→ **ACTIVITY**
The word "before" marks the lines you need; copy each of them from the data.
### DATA SHOWN
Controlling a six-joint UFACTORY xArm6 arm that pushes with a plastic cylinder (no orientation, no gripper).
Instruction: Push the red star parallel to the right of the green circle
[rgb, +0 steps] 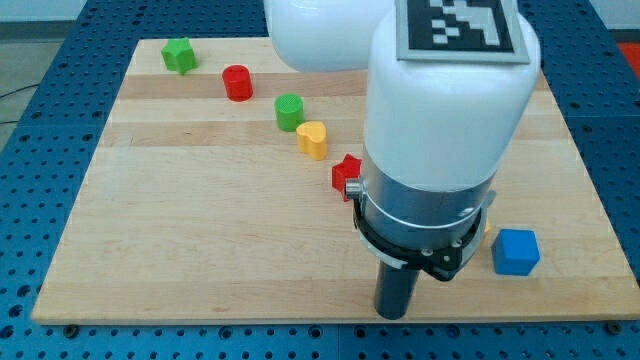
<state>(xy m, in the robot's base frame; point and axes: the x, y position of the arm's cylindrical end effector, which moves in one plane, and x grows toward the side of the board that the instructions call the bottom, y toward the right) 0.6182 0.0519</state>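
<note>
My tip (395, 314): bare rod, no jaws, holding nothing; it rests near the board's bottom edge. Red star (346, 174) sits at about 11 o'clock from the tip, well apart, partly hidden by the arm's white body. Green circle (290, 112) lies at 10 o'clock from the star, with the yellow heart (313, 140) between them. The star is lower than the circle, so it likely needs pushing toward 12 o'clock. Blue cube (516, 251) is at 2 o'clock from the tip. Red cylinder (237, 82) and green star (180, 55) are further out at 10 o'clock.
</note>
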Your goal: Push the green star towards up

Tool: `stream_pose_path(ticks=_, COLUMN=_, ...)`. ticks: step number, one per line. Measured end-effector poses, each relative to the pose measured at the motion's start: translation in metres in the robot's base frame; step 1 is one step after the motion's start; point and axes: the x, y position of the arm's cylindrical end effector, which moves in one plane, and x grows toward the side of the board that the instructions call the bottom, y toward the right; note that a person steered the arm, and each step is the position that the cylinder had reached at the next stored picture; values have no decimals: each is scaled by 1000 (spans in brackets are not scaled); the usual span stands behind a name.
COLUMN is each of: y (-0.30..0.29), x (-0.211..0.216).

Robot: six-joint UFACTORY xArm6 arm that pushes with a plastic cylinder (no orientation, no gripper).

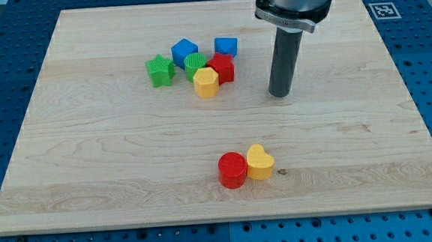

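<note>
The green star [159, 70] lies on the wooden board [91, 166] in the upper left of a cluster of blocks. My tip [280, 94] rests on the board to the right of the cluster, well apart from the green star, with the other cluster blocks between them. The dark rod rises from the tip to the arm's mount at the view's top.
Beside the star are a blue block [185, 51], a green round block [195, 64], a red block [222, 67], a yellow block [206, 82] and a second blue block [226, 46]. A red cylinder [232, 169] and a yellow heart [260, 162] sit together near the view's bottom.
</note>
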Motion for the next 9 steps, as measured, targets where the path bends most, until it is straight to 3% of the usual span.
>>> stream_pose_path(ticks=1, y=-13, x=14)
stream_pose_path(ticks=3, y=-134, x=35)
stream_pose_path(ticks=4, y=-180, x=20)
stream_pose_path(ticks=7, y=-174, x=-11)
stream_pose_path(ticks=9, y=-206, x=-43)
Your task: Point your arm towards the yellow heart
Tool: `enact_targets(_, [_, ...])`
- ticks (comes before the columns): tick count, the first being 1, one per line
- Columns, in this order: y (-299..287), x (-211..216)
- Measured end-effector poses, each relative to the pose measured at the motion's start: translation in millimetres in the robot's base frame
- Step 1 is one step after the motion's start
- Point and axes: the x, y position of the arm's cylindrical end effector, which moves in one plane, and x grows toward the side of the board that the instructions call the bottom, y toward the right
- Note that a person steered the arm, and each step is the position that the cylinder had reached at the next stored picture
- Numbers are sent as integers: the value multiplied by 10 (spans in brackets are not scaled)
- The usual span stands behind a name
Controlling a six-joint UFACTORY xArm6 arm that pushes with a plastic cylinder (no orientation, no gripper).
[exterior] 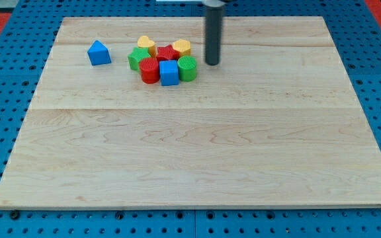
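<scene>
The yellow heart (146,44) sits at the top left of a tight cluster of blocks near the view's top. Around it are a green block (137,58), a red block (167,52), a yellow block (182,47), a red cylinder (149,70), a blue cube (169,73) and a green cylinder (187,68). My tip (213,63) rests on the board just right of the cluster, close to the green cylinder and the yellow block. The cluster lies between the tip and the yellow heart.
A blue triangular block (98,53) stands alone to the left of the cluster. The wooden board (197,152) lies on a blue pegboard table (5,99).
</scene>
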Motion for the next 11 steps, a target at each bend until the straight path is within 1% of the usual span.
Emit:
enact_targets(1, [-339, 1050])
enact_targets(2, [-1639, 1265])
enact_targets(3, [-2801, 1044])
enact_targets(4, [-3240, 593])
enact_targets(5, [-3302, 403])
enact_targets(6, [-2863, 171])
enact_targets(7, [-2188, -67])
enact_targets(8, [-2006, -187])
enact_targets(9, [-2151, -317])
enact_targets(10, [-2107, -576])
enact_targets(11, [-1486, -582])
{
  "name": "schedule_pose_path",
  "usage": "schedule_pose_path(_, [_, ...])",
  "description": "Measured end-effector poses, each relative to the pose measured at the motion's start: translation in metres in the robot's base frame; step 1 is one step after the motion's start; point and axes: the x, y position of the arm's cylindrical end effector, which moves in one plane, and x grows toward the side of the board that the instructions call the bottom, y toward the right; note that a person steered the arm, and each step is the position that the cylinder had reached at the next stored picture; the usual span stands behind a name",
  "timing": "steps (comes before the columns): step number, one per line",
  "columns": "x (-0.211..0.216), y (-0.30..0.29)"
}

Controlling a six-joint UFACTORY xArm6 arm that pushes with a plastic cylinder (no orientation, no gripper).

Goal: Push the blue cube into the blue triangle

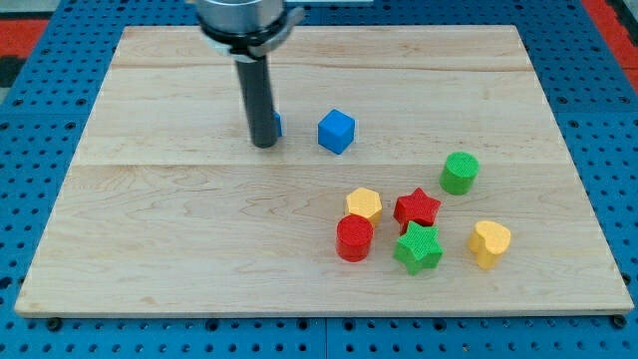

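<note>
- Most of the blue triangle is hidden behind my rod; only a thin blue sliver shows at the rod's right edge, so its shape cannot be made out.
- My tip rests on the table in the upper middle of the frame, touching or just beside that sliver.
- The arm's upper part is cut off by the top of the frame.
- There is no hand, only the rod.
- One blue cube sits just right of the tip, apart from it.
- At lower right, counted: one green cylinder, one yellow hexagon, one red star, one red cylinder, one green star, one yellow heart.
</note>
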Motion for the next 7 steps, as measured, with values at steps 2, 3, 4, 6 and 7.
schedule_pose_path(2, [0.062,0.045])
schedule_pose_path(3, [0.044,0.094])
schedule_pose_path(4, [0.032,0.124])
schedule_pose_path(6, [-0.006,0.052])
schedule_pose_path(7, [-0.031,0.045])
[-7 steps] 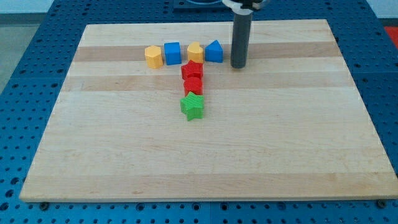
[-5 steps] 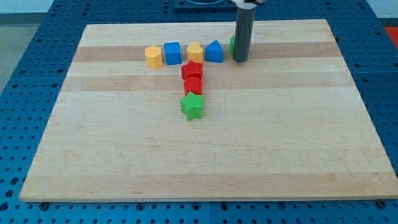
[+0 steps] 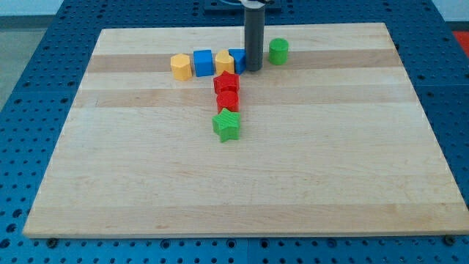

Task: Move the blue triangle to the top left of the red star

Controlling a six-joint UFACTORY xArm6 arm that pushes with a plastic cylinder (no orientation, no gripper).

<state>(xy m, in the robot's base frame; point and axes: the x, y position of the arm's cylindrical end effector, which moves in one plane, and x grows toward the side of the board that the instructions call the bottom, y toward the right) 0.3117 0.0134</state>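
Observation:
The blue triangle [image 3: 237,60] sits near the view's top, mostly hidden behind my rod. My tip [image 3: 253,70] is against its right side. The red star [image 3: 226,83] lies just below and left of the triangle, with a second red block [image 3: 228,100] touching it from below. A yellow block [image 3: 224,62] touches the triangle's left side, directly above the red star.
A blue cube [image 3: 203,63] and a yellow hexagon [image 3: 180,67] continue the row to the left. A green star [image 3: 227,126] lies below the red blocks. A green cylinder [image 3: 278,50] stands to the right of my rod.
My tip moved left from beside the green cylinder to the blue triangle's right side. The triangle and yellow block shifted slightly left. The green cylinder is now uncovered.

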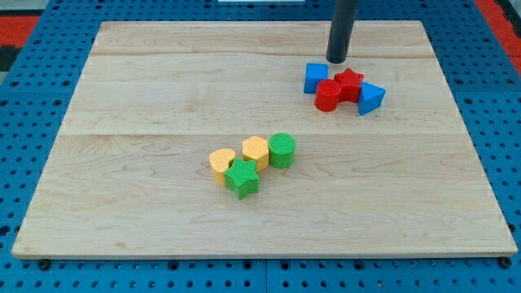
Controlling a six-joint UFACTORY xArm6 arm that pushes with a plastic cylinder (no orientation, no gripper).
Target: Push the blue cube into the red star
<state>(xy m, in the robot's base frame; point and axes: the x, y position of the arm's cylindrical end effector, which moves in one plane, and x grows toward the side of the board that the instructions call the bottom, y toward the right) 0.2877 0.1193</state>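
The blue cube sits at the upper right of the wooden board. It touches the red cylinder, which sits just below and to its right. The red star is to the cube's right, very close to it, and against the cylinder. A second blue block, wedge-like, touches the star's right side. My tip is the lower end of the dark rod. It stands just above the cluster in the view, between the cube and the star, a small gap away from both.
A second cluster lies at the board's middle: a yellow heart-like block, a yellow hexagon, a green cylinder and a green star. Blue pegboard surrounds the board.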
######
→ **EXPECTED OUTPUT**
- ticks (comes before the columns): tick count, the first being 1, one per line
  "timing": "steps (comes before the columns): step number, one per line",

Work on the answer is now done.